Now, in the secret and mysterious world of amputees, we contend with an entire dictionary of labels and names that we struggle to identify with. There are the more politically correct names such as disabled, disability, handicapped, physically challenged, impaired and incapacitated, which are all used in circles that include white-collared professions such as doctors, psychologists, therapist, lawyers, and professors. It has also been my experience that any time someone is using these terms, they either have all their arms and legs or they really bum me out by feeling sorry for themselves because they don’t. You know what I mean too! How many times have you said to yourself as you are being lectured by a four-appendage professional, “You are an idiot with no freaking clue what it’s like to be an amputee! (And if you’re really deranged, you might continue the thought with…) Furthermore, I would kill you and bury your limp corpse under my garden if you weren’t the most qualified person in town who can help me!!!” You know what I mean too! Nevertheless, they lecture and talk and blah, blah, blah like they know. Oh, and then they make us want to kill them a second time by trying to relate your amputation pains and trials to having a gall stone or giving birth. HA! All together my amp brothers and sisters, “YOU’RE AN IDIOT!” That’s like me telling my wife I know what it’s like to push an 8 inch sphere out of my hoo-ha! That’s when my wife says, “Kevin, YOU’RE AN IDIOT!”
Now, if you have been an amputee for any amount of time and you have grown to loathe those nasty white-collar names I mentioned above, it has been my observation that most of us settle on something that best describes who we really are in life and that name which focuses less on our missing body part. For example, I call myself the Ampcop or a one-legged dude while a good friend of mine calls me Robo-bro. A dear man who was an AKA that helped mentor me called himself the One-Legged Pig Farmer. Another friend of mine who writes his own blog is called The ProstheticMedic. And another who is a bilateral BKA is Two-Feet Shorter…literally. Then you have the catch-all names that most of us use such as gimpy, one-legged, broke, amp, hop-a-long, and the one-sided nose pickers. Furthermore, I don’t like using the term amputee because of its connotations. I use amp or one-legged.
SO, where am I going with this? This… I will always prefer the second group of labels and here’s why. Look up the word handicap. The meaning according the Webster’s Dictionary is a disadvantage that makes achievement unusually difficult. Huh? Nope doesn’t fit me in the least. Actually it doesn’t fit anyone I know that is an active amp. We all achieve what were going after and have no more or less difficulty as a two arm and leg feller. Now, if you’re afraid of hard work and not willing to try, maybe you are handicapped, but I don’t call myself that. Hell, I don’t even park in handicap parking spaces at stores. I’m not handicap, so why would I? I can walk just fine far distances. Now look up the world disability. Again, according to Webster’s Dictionary, the word disability means a condition such as an illness or injury (yep, got that part) that damages or limits a person’s physical or mental abilities. That damaged my ability? I pretty much do everything I WANT to do now as I did before my amputation. And I wasn’t good at being a ballerina before my surgery so I probably won’t look good in a tu-tu now. Just saying! And as far as I’m concern, my getting older is more of a disability than missing a leg.

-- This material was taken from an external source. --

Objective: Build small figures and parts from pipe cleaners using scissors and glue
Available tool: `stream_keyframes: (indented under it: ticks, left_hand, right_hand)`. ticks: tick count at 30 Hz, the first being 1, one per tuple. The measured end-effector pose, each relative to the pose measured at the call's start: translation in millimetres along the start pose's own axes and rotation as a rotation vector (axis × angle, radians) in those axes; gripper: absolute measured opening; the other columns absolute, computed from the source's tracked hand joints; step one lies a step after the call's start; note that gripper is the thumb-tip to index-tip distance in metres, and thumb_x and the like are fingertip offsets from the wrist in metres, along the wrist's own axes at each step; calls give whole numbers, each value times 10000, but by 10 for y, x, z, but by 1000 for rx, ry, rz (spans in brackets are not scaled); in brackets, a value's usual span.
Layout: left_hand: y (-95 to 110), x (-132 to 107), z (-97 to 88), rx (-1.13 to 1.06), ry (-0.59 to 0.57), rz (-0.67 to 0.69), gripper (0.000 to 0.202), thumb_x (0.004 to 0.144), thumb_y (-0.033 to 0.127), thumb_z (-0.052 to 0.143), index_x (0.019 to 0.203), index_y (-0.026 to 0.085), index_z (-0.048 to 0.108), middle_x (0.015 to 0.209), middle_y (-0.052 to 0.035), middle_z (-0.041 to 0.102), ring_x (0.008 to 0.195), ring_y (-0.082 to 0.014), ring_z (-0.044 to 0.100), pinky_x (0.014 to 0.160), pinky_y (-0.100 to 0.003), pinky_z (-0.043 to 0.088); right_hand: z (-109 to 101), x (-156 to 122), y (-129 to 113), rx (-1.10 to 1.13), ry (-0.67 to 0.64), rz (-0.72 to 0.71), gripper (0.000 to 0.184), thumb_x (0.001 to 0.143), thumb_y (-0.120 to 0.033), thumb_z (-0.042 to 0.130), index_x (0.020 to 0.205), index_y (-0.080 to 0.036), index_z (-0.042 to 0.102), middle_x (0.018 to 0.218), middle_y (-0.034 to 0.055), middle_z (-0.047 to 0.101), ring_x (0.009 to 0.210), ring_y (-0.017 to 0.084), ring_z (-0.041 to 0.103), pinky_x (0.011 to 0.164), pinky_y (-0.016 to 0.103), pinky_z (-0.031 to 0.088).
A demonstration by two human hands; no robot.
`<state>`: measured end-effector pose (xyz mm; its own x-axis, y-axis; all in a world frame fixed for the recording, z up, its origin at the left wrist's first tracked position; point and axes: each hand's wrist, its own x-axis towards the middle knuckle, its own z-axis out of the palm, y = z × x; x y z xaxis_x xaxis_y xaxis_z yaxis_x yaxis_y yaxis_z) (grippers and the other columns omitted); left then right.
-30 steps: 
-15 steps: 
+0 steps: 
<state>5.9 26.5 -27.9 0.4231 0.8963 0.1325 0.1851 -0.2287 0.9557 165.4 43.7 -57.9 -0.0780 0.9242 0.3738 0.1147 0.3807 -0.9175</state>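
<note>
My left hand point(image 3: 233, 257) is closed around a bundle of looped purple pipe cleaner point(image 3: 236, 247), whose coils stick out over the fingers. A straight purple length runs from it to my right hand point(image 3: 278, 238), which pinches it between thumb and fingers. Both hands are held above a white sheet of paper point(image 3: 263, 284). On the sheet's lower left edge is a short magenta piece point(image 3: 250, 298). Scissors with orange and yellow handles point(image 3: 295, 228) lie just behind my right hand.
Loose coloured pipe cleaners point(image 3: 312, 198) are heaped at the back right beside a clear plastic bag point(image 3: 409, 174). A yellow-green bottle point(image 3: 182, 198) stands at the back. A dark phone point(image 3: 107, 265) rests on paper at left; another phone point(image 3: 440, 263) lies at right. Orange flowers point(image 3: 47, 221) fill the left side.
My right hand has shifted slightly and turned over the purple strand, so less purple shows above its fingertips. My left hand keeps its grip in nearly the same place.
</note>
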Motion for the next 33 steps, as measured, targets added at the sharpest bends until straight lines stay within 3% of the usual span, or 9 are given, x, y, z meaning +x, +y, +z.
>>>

OK, what about the other parts of the definition? It goes on to define disability as the condition of being able to do things in the normal way; the condition of being disabled. The NORMAL way? What is the normal way you ask? Well, Mr. Webster’s definition of normal is usual or ordinary: not strange AND mentally and physically healthy. So I ask, usual and ordinary to what or whom? The strange part? OK I might have that, but that alone doesn’t make me disabled. As far as I’m concerned there are only two normal things that really matter to all people alike, 1) how we take in a breathe and 2) how our heart pumps blood. Pretty much everything else is up to interpretation. And mentally and physical healthy? OK, again the mental health issue trumps my argument there, but who is ALWAYS 100% healthy anyway? So maybe normal is not a permanent state. Huh?
So what’s in a label? I guess it depends on how you see yourself. Do you think you fit either one of the definitions I discussed? I sure as hell don’t think I do! The real talk here is this, as amputees we are only as handicapped or disabled or impaired as we allow ourselves to be. Simply missing flesh and bone doesn’t rise to the definition by itself. To be those ugly white-collar labels, we have to do something more, like give up or not try, or crawl into a corner to die. Besides, every person on earth has a handicap or disability according to the definitions we discussed. So why accentuate yours? Yes, your amputation is a part of you forever, buts when’s the last time you called you mom your non-amputee mother? Think about that. Peace out my peeps. Until the next time, get to hopping.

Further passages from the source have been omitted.